- About this exercise -
One range is to be output from the listing below, exactly as written: the line with "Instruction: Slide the" to the line with "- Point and", both kept.

- Task inputs -

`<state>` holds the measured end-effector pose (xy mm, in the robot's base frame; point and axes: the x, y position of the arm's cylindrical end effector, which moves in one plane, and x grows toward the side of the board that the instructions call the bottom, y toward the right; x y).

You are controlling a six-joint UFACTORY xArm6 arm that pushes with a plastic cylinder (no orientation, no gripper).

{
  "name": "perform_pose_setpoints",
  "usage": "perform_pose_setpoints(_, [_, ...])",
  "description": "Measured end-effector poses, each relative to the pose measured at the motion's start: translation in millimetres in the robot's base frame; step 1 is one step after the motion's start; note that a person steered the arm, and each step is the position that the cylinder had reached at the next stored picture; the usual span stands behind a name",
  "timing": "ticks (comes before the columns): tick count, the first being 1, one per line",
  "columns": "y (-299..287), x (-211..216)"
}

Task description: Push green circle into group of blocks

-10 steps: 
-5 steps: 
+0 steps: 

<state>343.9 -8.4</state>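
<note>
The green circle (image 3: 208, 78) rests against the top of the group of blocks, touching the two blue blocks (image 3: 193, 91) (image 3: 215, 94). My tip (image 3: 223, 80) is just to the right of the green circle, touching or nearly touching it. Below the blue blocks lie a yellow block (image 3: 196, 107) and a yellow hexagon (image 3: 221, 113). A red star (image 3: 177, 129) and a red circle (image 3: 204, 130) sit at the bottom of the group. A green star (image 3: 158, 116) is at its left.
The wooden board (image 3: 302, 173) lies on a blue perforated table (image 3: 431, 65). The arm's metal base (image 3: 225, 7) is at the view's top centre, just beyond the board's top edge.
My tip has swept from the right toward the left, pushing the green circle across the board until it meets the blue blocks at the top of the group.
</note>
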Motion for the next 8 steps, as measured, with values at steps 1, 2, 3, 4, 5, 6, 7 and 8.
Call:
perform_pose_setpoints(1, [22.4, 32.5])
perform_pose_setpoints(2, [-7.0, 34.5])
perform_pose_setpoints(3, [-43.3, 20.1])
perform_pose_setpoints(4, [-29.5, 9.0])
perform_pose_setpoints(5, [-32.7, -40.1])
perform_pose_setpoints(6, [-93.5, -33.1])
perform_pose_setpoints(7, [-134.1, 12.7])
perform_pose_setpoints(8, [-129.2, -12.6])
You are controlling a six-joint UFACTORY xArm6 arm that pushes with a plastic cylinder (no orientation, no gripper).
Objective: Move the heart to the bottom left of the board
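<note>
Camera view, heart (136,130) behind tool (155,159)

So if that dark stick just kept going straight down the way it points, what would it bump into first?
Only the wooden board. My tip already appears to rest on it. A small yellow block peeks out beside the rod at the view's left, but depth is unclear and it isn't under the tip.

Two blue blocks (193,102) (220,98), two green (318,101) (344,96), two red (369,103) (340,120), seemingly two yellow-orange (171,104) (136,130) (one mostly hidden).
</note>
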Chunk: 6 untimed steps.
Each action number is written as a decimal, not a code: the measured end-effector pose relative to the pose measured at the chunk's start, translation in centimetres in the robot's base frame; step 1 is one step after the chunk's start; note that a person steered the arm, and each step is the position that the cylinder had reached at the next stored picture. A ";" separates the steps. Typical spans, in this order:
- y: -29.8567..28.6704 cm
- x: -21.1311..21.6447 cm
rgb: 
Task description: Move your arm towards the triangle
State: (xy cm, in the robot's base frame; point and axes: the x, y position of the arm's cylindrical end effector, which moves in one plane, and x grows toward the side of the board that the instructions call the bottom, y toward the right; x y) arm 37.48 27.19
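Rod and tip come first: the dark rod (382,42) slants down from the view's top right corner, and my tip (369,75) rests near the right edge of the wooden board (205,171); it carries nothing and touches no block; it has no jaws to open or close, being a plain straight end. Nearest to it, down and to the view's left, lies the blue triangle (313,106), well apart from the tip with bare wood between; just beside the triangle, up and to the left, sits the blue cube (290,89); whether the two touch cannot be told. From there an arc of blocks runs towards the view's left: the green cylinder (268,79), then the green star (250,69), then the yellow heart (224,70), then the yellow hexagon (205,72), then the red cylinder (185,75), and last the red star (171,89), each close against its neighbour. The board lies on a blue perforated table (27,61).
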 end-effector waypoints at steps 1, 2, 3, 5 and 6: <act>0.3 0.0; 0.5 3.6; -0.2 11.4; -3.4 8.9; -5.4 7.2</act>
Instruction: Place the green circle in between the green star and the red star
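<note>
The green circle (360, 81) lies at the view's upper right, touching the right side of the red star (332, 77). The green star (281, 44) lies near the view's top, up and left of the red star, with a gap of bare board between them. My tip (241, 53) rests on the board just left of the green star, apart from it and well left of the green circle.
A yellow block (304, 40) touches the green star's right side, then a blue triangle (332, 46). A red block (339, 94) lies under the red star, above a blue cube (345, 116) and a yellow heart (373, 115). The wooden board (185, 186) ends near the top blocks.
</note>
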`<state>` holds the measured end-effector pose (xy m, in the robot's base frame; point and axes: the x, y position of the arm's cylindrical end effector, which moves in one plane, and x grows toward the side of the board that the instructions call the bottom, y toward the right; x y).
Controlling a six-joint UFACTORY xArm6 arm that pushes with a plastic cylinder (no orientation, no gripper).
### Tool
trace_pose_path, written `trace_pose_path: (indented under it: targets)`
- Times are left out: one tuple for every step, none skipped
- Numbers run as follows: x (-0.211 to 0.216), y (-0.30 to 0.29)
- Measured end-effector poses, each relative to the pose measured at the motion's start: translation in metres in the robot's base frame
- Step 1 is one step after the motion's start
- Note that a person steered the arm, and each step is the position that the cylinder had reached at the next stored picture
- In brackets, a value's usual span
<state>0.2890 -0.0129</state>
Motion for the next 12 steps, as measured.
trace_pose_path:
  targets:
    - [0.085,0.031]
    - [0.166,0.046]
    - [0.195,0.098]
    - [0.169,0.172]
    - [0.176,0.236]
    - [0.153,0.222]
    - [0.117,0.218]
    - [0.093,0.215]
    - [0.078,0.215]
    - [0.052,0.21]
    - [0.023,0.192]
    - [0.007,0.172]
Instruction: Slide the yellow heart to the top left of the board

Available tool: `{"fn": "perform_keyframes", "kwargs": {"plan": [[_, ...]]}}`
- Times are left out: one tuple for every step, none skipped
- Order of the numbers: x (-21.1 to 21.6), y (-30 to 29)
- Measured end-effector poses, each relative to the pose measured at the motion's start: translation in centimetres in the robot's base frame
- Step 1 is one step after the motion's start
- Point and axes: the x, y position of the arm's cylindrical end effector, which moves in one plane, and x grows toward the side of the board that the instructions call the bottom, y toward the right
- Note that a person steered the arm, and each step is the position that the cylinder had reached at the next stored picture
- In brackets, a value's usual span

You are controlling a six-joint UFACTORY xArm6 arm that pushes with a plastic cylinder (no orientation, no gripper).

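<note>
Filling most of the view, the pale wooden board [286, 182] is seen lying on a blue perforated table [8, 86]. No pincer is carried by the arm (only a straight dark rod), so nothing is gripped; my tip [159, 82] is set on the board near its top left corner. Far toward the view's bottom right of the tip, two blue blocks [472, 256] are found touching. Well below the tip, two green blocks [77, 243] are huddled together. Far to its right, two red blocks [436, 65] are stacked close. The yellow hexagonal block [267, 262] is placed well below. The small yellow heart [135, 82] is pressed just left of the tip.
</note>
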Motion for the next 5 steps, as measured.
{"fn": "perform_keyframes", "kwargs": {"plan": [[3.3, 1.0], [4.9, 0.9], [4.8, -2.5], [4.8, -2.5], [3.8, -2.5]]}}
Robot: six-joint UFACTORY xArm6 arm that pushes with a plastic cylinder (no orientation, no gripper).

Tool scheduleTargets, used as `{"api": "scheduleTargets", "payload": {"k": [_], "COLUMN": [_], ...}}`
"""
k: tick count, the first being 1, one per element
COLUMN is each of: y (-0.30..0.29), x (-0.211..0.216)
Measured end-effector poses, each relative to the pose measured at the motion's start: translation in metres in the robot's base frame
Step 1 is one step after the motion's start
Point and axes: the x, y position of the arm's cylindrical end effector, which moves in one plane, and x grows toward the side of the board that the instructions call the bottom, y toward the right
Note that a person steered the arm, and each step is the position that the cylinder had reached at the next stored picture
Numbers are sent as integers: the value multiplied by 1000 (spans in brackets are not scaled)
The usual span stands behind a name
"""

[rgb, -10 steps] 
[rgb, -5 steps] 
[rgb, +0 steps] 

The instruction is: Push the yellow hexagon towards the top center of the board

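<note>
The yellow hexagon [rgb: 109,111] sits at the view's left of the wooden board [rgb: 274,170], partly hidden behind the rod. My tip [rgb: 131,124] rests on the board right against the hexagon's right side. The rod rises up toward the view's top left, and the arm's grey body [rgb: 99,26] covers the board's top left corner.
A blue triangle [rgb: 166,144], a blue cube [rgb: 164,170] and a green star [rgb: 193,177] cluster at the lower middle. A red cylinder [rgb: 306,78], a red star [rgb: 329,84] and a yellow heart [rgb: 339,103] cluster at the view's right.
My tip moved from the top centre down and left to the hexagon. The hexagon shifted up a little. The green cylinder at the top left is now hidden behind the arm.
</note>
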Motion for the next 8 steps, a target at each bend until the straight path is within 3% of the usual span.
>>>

- Problem solution -
Instruction: Slide the yellow heart to the top left of the board

Available tool: `{"fn": "perform_keyframes", "kwargs": {"plan": [[_, ...]]}}`
- Times are left out: one tuple for every step, none skipped
- Order of the numbers: x (-21.1 to 21.6), y (-30 to 29)
- Measured end-effector poses, each relative to the pose measured at the motion's start: translation in centimetres in the robot's base frame
- Step 1 is one step after the motion's start
- Point and axes: the x, y position of the arm's cylindrical end effector, which moves in one plane, and x grows toward the side of the board that the instructions call the bottom, y toward the right

What the exercise required is now complete.